The answer is the number of lines in the data that contain the word "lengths"; give it alone.

# Source material
'''
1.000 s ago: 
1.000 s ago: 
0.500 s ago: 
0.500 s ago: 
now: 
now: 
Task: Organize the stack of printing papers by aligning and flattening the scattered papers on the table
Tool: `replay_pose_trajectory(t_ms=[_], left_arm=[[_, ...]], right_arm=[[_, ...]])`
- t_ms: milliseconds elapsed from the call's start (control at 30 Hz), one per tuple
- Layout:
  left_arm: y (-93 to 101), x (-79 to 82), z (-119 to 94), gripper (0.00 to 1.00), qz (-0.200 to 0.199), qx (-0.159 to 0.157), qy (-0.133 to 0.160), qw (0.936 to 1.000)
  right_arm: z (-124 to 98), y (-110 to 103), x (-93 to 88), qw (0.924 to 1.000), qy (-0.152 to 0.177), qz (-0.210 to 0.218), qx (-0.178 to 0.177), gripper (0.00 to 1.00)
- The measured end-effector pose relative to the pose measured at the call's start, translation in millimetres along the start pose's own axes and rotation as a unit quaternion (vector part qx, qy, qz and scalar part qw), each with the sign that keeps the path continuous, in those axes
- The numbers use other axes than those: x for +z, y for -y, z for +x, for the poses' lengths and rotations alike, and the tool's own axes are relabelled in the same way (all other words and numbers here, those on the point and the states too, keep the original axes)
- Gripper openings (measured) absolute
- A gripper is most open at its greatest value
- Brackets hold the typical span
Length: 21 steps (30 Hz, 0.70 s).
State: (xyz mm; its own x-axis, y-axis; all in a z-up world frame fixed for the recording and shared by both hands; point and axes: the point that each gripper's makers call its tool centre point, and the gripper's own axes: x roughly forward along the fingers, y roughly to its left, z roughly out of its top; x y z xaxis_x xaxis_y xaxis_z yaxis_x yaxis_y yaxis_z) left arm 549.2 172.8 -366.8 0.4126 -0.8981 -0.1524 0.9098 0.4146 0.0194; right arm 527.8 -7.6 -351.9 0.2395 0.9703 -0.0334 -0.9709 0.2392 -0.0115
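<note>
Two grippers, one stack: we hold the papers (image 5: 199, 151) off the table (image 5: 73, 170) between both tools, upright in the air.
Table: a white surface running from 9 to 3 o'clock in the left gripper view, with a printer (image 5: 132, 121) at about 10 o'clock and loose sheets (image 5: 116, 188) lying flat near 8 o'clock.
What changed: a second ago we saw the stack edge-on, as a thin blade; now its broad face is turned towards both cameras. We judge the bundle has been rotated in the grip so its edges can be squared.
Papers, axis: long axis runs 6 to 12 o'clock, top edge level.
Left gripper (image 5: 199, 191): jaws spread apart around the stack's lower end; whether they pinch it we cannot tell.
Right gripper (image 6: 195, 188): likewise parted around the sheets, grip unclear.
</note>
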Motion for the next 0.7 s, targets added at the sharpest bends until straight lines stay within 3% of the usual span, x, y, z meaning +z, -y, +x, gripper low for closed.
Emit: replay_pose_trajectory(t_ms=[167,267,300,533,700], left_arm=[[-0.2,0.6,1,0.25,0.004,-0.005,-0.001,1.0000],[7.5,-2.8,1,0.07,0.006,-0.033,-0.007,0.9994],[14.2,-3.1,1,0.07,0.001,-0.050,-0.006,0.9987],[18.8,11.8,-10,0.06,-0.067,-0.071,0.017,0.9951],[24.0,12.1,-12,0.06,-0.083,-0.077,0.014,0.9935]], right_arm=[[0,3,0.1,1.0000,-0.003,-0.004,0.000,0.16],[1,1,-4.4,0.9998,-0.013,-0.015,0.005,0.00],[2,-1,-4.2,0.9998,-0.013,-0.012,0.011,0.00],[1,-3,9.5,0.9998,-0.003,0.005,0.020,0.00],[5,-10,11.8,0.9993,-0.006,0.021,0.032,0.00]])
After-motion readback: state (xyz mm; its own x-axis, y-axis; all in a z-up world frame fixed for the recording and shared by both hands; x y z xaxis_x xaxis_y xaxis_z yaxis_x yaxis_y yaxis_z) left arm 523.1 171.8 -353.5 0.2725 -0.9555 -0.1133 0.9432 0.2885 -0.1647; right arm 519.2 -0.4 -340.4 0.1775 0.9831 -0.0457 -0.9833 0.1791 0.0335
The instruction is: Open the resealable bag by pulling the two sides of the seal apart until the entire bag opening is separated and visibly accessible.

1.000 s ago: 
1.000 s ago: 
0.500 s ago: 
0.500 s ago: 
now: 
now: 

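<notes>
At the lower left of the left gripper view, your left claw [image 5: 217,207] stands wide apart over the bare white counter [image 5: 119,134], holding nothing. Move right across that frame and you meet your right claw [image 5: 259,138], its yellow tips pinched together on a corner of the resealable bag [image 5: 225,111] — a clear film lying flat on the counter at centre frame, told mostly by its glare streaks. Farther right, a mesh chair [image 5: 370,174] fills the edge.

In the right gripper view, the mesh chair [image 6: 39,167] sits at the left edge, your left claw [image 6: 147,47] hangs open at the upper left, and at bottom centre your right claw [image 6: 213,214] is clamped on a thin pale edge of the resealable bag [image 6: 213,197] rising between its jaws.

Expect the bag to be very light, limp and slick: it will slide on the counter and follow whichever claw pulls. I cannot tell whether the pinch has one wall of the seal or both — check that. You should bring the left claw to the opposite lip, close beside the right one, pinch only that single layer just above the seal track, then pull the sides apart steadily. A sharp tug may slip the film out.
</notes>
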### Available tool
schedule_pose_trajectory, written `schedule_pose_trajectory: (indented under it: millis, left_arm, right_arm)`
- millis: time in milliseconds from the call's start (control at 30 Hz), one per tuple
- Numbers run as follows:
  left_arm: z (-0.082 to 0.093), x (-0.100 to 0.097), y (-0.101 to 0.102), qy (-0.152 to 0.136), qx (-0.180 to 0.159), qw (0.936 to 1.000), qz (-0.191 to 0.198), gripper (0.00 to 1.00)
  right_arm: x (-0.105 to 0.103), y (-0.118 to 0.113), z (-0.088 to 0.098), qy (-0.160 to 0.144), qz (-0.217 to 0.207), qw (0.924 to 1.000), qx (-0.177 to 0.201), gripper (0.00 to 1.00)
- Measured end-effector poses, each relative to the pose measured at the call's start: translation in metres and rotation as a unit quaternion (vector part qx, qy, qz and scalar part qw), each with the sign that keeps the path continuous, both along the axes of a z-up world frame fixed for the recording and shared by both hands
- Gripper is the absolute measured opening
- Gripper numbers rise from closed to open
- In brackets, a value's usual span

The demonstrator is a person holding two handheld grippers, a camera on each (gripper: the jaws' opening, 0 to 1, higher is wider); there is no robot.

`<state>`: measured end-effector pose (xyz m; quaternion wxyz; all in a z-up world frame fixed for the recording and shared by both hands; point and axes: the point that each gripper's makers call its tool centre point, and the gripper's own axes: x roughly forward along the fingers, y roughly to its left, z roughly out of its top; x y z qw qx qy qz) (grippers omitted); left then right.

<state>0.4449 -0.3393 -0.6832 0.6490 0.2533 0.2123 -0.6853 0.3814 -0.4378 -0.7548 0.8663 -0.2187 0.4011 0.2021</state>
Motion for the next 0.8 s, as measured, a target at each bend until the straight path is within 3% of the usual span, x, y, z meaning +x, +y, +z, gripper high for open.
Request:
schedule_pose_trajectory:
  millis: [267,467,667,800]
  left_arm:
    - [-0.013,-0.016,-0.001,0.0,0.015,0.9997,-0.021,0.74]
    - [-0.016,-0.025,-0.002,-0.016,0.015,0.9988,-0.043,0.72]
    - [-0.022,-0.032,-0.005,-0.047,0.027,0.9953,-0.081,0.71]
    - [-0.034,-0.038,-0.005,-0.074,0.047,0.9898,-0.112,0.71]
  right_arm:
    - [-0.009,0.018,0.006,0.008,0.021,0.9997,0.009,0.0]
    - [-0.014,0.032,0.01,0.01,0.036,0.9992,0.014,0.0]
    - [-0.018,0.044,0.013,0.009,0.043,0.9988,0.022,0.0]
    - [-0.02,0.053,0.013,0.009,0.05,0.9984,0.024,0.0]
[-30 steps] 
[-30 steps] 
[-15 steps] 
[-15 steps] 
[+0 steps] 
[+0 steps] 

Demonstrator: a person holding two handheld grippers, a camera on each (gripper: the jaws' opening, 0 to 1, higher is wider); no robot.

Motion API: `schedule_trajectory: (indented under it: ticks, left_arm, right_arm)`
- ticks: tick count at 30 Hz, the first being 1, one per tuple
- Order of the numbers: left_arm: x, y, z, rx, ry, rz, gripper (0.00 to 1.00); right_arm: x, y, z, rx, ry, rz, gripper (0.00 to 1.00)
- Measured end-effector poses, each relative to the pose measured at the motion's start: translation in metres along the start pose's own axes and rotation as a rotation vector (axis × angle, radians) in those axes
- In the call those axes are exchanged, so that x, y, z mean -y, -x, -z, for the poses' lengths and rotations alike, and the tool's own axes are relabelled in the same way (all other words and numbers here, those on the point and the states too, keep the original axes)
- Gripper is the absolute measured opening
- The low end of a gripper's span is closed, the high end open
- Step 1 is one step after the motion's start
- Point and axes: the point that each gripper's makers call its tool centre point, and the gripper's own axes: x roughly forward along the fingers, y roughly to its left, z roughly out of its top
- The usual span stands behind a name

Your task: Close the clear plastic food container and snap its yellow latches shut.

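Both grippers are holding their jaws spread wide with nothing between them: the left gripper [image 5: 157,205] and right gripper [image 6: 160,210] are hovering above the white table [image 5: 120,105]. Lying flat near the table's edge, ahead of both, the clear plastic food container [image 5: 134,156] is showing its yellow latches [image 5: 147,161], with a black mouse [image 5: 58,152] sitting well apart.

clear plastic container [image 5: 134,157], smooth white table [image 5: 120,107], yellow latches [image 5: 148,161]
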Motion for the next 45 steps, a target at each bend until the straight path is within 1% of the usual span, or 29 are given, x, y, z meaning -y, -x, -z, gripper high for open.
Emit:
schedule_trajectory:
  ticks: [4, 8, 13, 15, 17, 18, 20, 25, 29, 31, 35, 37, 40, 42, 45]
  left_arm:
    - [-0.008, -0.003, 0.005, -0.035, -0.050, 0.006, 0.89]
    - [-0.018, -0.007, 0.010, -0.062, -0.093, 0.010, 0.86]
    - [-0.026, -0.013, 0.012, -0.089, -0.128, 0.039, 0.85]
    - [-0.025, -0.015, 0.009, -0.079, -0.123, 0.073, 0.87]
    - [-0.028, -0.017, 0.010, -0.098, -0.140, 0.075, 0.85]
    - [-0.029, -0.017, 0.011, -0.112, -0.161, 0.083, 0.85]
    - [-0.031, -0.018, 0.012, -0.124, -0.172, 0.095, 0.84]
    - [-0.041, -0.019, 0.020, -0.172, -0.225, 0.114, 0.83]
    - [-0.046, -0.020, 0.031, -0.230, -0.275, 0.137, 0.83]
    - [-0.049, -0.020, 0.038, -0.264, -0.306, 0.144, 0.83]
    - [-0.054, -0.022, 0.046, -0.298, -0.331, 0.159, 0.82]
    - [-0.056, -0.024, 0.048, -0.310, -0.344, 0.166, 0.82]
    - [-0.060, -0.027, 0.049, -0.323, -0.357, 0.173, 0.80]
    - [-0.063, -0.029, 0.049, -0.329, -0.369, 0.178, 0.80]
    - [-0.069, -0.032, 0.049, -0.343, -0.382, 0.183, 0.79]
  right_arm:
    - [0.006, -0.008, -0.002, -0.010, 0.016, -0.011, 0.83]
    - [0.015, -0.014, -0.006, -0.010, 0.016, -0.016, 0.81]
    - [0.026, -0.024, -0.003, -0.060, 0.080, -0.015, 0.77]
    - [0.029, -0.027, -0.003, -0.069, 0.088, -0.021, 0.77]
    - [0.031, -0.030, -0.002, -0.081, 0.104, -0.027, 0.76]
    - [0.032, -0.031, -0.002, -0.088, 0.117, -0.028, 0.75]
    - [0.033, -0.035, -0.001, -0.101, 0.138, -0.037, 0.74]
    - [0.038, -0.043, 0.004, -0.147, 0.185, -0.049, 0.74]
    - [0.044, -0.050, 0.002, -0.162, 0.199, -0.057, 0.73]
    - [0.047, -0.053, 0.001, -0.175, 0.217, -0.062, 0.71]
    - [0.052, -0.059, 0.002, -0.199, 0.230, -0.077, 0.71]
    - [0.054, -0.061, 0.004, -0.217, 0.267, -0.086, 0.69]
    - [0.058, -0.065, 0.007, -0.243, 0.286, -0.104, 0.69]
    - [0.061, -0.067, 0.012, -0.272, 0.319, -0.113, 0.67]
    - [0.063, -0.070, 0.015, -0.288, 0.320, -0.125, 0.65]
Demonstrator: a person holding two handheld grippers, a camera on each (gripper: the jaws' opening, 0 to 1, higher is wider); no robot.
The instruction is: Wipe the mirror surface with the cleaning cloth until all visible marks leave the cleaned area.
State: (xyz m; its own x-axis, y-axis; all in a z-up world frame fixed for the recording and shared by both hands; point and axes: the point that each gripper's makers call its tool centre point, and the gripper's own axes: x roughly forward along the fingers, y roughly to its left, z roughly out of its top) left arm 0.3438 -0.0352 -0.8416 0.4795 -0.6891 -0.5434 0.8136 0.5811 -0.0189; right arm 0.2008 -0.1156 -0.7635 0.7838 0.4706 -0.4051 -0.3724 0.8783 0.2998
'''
# Result for this exercise
2